You know, one reason I was excited the first time I heard about Olin was I thought, hmm, maybe they'll attract students who, for whatever reason, have figured out at an early age what really is important. Maybe they'll have a faculty that's dedicated to the right things. If I could have designed a university environment when I was 18, it would probably have been pretty close to this one. I encourage both the faculty and the students here to ask yourselves every day, “What's important?” Make sure that you stay true to what a university is supposed to be about.

Students can buy textbooks anywhere and read them; they don't need the faculty for that. The reason for collecting students in one place is to give them access to a faculty. Most faculty members at most institutions don't see that as their highest priority, which is too bad. If you want to do research, there are loads of places to for that. If you've chosen to be a professor, you have some pretty strong obligations to what is, to me, the most important thing adults can do if our society is to move forward. Students can benefit from your skills and history, your experience, insights, and failures.
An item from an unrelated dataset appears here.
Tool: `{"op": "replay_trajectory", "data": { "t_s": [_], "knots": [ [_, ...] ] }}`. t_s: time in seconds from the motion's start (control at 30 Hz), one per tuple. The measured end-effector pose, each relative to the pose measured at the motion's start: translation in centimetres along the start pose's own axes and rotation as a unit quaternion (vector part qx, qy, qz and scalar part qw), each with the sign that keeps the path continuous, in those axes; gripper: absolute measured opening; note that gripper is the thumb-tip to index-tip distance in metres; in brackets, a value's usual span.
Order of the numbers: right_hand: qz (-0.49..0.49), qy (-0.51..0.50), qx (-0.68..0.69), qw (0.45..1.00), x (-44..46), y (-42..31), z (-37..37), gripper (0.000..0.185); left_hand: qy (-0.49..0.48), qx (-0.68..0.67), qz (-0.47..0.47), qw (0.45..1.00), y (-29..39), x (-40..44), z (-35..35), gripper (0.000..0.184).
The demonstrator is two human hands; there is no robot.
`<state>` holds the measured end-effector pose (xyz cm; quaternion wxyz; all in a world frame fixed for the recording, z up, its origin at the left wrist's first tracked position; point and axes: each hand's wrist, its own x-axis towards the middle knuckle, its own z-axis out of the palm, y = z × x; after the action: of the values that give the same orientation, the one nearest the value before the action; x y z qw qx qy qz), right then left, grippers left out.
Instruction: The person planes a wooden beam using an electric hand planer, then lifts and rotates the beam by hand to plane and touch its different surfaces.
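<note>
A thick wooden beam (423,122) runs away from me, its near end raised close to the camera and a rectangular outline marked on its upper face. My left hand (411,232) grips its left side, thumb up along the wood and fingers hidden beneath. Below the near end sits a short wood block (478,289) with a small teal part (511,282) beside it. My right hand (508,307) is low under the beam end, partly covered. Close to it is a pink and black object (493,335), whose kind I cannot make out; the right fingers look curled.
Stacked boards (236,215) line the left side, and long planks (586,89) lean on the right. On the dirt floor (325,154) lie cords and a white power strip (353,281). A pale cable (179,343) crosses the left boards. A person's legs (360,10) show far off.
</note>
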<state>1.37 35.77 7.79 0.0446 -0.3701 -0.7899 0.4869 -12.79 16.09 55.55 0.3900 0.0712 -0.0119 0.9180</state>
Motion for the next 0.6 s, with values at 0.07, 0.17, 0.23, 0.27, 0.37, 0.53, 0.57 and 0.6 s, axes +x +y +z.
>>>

You should be helping students focus more quickly on what really is important. To me, that's the perfect model of the university.

As students, the only thing you're missing compared with some adults is the judgment to know what is important. You certainly learn faster than adults do. You have more energy and are carrying way less bias. You started out standing on the shoulders of even taller giants than the adults did, so you skipped over a lot of nonsense and you're more current and comfortable with most technologies. And you have more time left. So in every category you win, and I'm jealous.

After you figure out where you want to put your energy, you educate yourself. Faculty members can provide valuable guidance and advice, but nobody can teach you anything. Not your parents, not the teacher. Learning is very personal, very frustrating. We all do it our own way—we read it and get frustrated, and reread it, get more frustrated, break a pencil and read it again, especially if it's something important. The important stuff that's undone is hard, or else it would have already been done.

If you're lucky enough to get an education, you'll have some tools that give you extraordinary power over other people, and you've got to be careful how you use them. It would be good and maybe a little humbling to remember that. Just think every day about what's important, and how to use some of what you have learned to benefit humanity. The world will be a much better place.